What the task asks: Show every line of the data where the word "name" can be found.

Information provided:
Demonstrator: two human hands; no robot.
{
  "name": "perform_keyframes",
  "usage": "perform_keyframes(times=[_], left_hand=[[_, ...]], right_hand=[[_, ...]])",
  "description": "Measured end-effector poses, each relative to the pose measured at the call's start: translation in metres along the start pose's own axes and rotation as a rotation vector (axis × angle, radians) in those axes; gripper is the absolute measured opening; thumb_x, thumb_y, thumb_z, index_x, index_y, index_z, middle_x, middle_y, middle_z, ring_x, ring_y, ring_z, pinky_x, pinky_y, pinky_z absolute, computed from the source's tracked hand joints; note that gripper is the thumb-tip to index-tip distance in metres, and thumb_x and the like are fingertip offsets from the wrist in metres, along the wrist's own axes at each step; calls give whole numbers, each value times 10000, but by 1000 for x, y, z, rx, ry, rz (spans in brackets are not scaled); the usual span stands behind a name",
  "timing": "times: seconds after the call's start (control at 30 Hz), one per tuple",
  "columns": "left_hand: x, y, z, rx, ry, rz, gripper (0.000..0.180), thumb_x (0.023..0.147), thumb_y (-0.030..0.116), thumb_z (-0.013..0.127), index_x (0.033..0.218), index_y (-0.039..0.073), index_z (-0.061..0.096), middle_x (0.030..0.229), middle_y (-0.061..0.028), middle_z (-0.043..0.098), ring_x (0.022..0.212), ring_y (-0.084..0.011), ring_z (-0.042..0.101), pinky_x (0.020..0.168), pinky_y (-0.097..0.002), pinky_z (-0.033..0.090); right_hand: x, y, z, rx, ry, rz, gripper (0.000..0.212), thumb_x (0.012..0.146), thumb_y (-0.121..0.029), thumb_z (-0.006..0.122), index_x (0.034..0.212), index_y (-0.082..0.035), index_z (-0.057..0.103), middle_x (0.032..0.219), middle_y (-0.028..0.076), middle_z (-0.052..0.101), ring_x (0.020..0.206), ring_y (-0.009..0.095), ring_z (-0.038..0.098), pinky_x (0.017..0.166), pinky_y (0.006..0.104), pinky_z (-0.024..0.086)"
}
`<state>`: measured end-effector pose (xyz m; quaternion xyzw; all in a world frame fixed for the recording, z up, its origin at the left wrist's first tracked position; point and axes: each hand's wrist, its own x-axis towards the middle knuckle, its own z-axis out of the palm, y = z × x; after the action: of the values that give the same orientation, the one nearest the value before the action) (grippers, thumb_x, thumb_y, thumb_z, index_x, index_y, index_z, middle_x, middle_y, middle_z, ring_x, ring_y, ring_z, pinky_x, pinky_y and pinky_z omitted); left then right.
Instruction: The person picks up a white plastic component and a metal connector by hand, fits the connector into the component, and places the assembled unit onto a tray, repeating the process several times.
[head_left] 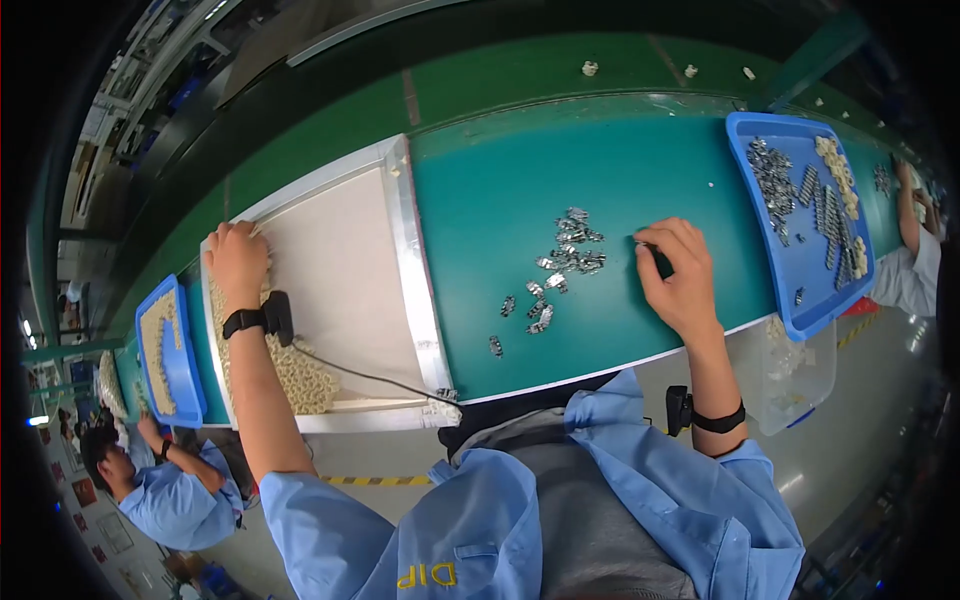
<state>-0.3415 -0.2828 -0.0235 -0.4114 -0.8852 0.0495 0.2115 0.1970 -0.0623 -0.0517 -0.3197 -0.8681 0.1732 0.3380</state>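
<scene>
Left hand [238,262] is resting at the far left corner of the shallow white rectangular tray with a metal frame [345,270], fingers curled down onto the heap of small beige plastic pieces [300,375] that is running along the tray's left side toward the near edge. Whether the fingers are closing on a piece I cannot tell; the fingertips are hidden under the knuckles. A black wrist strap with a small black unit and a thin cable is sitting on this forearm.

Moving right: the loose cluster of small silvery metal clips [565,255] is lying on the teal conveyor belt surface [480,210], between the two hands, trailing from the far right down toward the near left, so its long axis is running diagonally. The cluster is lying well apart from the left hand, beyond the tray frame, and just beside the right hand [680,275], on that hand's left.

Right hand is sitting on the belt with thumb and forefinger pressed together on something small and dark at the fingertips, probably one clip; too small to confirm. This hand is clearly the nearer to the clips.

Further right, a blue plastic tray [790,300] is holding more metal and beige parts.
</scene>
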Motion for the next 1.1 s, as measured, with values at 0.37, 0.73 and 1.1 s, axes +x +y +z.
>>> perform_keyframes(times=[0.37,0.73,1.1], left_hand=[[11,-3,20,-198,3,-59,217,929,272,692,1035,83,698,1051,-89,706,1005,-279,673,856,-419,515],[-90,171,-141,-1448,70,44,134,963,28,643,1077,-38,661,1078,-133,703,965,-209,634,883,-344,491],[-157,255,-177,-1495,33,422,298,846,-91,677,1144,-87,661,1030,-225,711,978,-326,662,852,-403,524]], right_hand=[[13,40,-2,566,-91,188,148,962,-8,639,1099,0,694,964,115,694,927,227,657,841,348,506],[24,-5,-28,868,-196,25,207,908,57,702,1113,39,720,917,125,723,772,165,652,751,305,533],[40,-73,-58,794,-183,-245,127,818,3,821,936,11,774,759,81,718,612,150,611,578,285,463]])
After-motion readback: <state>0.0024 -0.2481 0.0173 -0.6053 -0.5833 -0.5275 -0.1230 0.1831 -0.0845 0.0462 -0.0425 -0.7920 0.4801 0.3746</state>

Completed exercise:
  "name": "perform_keyframes",
  "description": "Measured end-effector poses, each relative to the pose measured at the call's start: translation in metres along the start pose's own axes and rotation as a rotation vector (axis × angle, radians) in those axes; gripper is the absolute measured opening; thumb_x, thumb_y, thumb_z, index_x, index_y, index_z, middle_x, middle_y, middle_z, ring_x, ring_y, ring_z, pinky_x, pinky_y, pinky_z absolute, computed from the source's tracked hand joints; note that gripper is the thumb-tip to index-tip distance in metres, and thumb_x and the like are fingertip offsets from the wrist in metres, along the wrist's own axes at each step; calls give whole numbers, each value times 10000, but by 1000 for x, y, z, rx, ry, rz (spans in brackets are not scaled); the usual span stands behind a name",

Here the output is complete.